As an immigrant to Sweden in the 80’s I see how the hard side of Swedish culture continues to evolve. Despite priding itself on being a socialist nation, they accept domination of state, oligopolies and other strong forces, they accept individuals competing themselves into burn-out and they accept exclusion, even to the extent that people go homeless, toothless and hungry. This development is self-perpetuating. Companies encourage their executives to take risks, cut costs and act on the edge of what is legal in order to achieve profit. This in turn fosters a social psychopathic work ethic that recently had a private old-age care company badly mistreating the old people in their care just to squeeze a few more percentage points.

There are alternatives and possibilities, not least in the Transition movement. Last summer I had the privilege to meet with representatives of alternatives currencies in England. We did a membership count. (It went something like this I don’t remember exact numbers.) Totnes: 2000, Brixton:1000, Bristol: 3000, JAK: 37.000. A silence fell in the room where I can just imagine the thoughts the others were having – what THEY could achieve with 30 000 + members!

Although I do not have money to put into my JAK account, and even if I cannot borrow to put into a community project, there are things I can do, preferably together with other members of JAK. We can get together locally, talk to each other, discuss how we can become creators and bearers of a new, human, Swedish folk culture.

We can do small acts of kindness to our neighbours. And just inviting them for coffee, forming groups that do things together helps create the feeling that as long as we can form trusting relationships with each other there is enough for all – even an abundance – of what we need to live well. And it is just that – good feelings  and good relationships – that form the heart of a healthy culture.

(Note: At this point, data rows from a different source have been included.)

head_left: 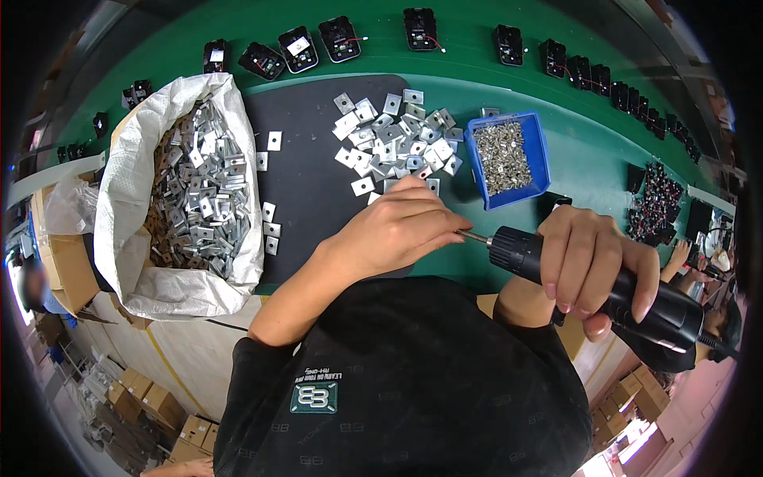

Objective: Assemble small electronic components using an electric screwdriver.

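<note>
My right hand [592, 266] is wrapped round a black electric screwdriver [520, 253], held level with its bit pointing left and its cable trailing off to the right. The fingers of my left hand [397, 226] are pinched together at the tip of the bit. Whatever sits between those fingertips is too small and covered to make out. Just beyond my left hand lies a loose pile of square metal plates with holes [389, 135]. A blue bin [543, 163] full of small metal screws [502, 157] stands beyond the screwdriver.
A white woven sack [119, 238] of metal plates [208, 199] stands at left, with several loose plates [270, 215] beside it on the black mat [306, 175]. Black device housings [340, 38] line the far green belt [469, 32]. Another person's hand [679, 253] works at far right.
</note>
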Motion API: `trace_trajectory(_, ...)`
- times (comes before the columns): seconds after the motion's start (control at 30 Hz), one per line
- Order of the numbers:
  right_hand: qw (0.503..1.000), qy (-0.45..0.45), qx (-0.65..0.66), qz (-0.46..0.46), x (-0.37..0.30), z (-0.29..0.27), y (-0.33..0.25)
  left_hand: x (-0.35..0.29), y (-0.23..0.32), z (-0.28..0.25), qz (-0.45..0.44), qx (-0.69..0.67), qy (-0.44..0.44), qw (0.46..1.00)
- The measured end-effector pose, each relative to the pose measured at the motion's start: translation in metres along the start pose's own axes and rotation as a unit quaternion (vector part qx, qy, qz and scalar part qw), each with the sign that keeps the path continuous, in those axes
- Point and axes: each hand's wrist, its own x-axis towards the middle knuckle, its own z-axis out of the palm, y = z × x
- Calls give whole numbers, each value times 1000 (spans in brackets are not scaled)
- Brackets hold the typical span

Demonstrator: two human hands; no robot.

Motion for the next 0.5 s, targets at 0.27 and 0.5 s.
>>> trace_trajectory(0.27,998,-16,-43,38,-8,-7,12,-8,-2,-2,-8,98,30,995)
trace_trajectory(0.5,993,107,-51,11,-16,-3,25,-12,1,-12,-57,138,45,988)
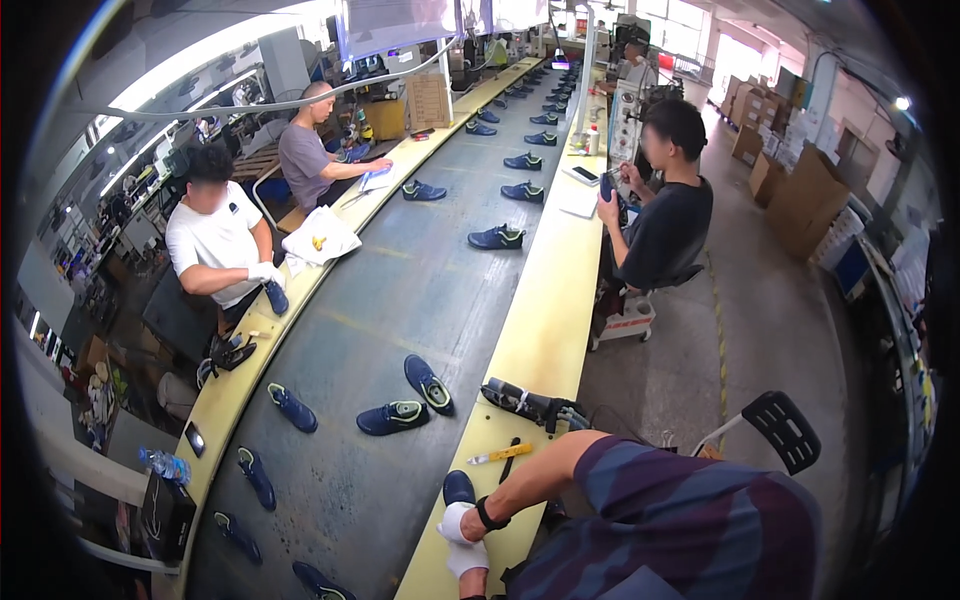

No corporation or government is going to contribute to this development. We must create it ourselves. We can start by looking at the real capital we have in our communities – social, human, natural as well as the infrastructure built by the toil of our forefathers. Respect and trust are absolutely the most solid currencies available. It befalls those of us who recognise what’s going on – and you know if you are one of them – to do what we can to grow this kind of capital. Everything else is just numbers that we were enticed into putting our faith in by those who had the most to gain from perpetuating the illusion.